What is cohort churn analysis and why does it matter? +

Cohort churn analysis groups customers by the period they signed and tracks what fraction of each cohort remains active at subsequent time intervals (month 3, 6, 12, 18, 24). It matters because aggregate monthly churn rates hide deterioration. A company could show flat 2% monthly churn while its newest cohorts are churning at 4% by month 6 — a trend that will only surface in aggregate metrics six to twelve months later when the damage is much harder to reverse. Cohort tables make that signal visible in near real-time.

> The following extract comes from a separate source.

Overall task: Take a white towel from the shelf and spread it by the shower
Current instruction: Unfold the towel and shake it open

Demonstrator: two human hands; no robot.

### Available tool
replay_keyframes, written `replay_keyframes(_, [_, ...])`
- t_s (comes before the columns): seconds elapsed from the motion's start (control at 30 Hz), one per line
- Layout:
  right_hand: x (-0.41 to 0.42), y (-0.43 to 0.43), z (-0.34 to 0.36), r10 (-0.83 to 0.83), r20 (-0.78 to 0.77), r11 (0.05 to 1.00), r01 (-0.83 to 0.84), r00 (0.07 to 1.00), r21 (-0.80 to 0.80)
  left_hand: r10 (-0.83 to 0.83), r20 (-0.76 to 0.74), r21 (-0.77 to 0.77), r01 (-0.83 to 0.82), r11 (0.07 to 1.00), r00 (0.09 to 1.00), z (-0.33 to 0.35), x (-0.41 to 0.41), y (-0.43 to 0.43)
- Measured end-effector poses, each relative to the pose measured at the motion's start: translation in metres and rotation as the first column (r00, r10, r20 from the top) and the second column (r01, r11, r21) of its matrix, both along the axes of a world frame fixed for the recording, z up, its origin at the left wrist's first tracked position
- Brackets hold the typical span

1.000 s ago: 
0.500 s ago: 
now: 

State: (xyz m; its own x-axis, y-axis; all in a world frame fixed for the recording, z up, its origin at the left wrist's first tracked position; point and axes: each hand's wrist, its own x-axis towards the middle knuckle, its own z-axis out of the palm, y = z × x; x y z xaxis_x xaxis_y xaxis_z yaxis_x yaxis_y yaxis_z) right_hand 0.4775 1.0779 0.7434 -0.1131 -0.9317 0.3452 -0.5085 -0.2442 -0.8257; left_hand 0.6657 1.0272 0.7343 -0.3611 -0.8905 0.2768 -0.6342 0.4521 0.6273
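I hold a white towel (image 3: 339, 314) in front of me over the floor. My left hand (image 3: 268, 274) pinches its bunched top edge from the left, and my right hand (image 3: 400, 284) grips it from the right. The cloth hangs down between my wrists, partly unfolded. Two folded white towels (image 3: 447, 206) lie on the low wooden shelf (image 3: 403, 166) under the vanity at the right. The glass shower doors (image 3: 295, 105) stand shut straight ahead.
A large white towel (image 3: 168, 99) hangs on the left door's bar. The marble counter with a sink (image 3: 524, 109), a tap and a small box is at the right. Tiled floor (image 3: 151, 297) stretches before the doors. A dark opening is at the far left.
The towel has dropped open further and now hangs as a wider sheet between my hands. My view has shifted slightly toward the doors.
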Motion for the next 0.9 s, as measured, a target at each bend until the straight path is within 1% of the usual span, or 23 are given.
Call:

What data do you need to run a complete churn analysis? +

Six data sets cover most churn analyses: subscription lifecycle events with MRR values; product usage data (DAU/WAU/MAU, feature adoption flags, last-active dates); support ticket history per account; customer firmographics (segment, industry, ARR tier); churn exit surveys or CS notes tagged to a reason code taxonomy; and NPS/CSAT scores with timestamps. The most commonly missing data set is reliable product usage linked to the CRM account ID — that gap alone eliminates most leading-indicator analysis.

When should you run a time-to-churn distribution? +

Run a time-to-churn distribution whenever you are trying to set early warning thresholds, design onboarding milestones, or evaluate the ROI of a customer success intervention. The distribution shows what proportion of churned customers left at each tenure mark. If 45% of churned accounts cancel before month 4, your highest-leverage intervention is in the first 90 days — not a 12-month QBR program. Time-to-churn data should directly inform where CS capacity is allocated and where product onboarding investment is prioritized.

How often should a churn analysis report be updated? +

Monthly is the minimum cadence for the standard churn report. Weekly updates are appropriate for the at-risk dashboard and the churn reason code tracker during active remediation campaigns. Cohort tables typically update monthly, since cohort behavior does not change meaningfully week to week in companies with monthly or annual billing. The exception is a high-velocity SMB product with monthly billing cycles, where weekly cohort updates can catch deterioration in newly acquired cohorts before it compounds.